WORK TO COMPLETE: Find the line with "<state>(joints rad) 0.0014" in the listing below. Write it out exactly, along with every later line up to the final one.

(Beginning of PROVIDED DATA)

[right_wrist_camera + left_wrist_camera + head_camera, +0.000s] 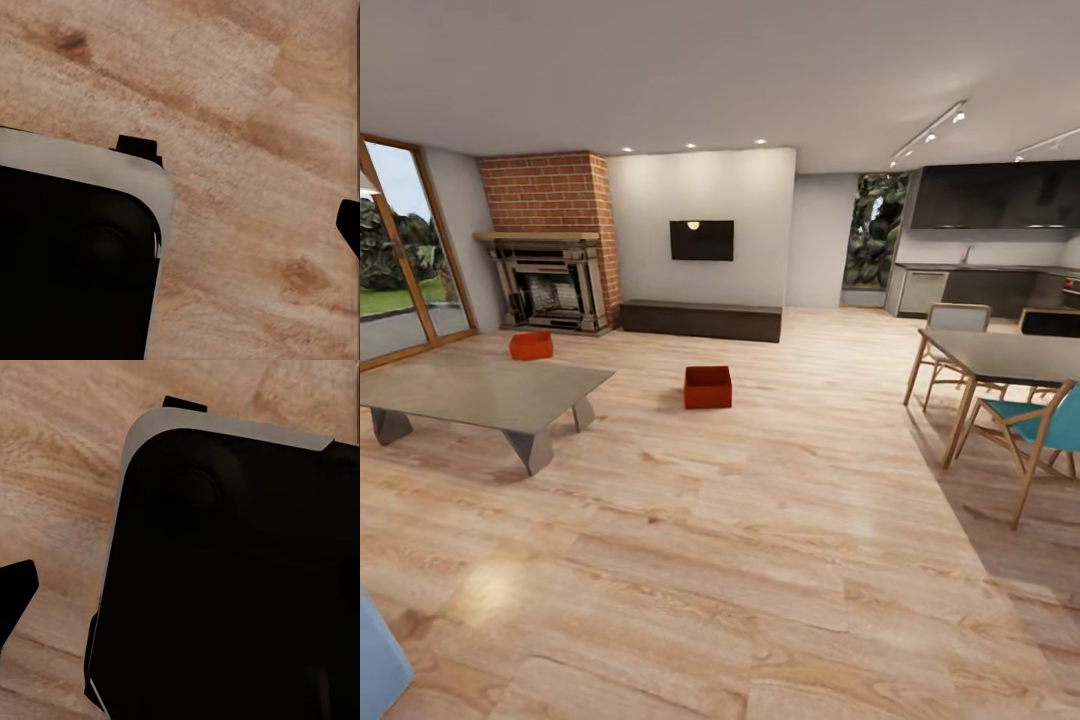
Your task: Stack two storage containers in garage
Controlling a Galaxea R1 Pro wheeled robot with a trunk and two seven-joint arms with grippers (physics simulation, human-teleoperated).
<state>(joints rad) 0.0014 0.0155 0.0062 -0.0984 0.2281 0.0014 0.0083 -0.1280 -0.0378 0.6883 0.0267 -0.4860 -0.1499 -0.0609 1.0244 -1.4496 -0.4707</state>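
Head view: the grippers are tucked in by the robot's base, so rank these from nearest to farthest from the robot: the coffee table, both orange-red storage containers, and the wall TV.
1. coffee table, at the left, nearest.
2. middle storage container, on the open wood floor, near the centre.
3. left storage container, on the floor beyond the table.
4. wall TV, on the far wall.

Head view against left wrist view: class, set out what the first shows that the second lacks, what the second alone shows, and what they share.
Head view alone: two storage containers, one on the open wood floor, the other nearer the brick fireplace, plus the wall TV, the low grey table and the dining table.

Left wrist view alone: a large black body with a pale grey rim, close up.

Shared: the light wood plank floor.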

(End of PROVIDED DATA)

RESULT OF THIS EXERCISE:
<state>(joints rad) 0.0014 0.0155 0.0062 -0.0984 0.2281 0.0014 0.0083 -0.1280 -0.0378 0.6883 0.0267 -0.4860 -0.1499 -0.0609 1.0244 -1.4496 -0.4707</state>
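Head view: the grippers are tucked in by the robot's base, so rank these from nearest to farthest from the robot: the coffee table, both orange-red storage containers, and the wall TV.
1. coffee table, at the left, nearest.
2. middle storage container, on the open wood floor, near the centre.
3. left storage container, on the floor beyond the table.
4. wall TV, on the far wall.

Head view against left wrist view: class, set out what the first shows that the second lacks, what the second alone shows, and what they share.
Head view alone: two storage containers, one on the open wood floor, the other nearer the brick fireplace, plus the wall TV, the low grey table and the dining table.

Left wrist view alone: a large black body with a pale grey rim, close up.

Shared: the light wood plank floor.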

No additional response is required.